The Secretary of State for the Home Department (Mr. Douglas Hurd)

The Home Office crime prevention unit has issued guidance to local authority chief executives and chief officers of police on local crime prevention practice, including environmental improvements and an ti-vandalism campaigns. The Department of the Environment is taking a number of initiatives to reduce the incidence of crime on estates; community programme resources are being used for cleaning up graffiti and criminal damage; and the Department of Education and Science has commissioned research on the nature and extent of wilful damage to educational buildings and property and on cost-effective and practical solutions.

Mr.
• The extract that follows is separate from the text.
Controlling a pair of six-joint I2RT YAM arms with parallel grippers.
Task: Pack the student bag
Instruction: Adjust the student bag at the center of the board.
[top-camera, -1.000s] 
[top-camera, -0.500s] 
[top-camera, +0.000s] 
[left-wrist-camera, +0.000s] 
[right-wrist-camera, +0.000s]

Hardy

Will the Home Secretary confirm that since 1979 and 1983, when enormous promises were made, crime rates have soared and the incidence of criminal damage offences has risen dreadfully so that today, in Conservative Britain, one such offence is committed, on average, every minute? Will he at least ensure that local authorities are given adequate capacity to respond to arid clear up after such offences without delay?

Mr. Hurd

In the hon. Gentleman's area of South Yorkshire there has been a reduction in such incidents over the past six months, so the pattern varies. The hon. Gentleman is too fair a debater to fall into the trap of trying to argue that these evils were invented in 1979. Of course they were not. I agree that we need the multi-agency approach which I outlined in my reply, and which certainly involves the local authorities in putting things right.

Mr. Colvin

Is my right hon. Friend aware of the damage, admittedly not all of it criminal, done by hippie convoys? What action will his Department take following the Prime Minister's initiative in the working group of Ministers to liaise with the Department of the Environment about providing additional powers for both police and planning authorities so that they can take immediate action on trespass, thereby preventing what could result in considerable damage to property?

Mr. Hurd

We have been in close concert, not only with the Department of the Environment, but with hon. Members and their constituents. This morning my hon. Friend the Minister of State met a delegation which included my hon. Friend's constituents. As the Parliamentary Under-Secretary of State said in another place, we are close to being able to reveal the proposal which we intend to add to the Public Order Bill and which will come to the House for consideration.

Mr. Nicholls

Does my right hon. Friend agree that the incidence of criminal damage is only part of a greater pattern of lawlessness? Does he also agree that protestations from Opposition Members about such matters would carry a great deal more weight if prospective Labour parliamentary candidates and councillors did not use every opportunity to attack the police?

Mr. Hurd

My hon. Friend is right. In practice they ran down the police when they were in office, and many of the Labour party's candidates and local government leaders run down the police at every opportunity even now.

Mr. Kaufman

How does the Home Secretary reconcile the statement in the 1983 Conservative election manifesto, that already street crime was being reduced and public confidence improved in some of the worst inner city areas, with the 73 per cent. increase in criminal damage since this Government came to office?

Mr Hurd

There is no doubt about the continued increase in crime, including criminal damage, which has now been going on for 30 years. The distinction between the two main parties is that we have a coherent policy for dealing with all aspects of this problem, whereas some, though not all, members of the Labour party, which is far from having a coherent policy, do their best to undermine what is being achieved.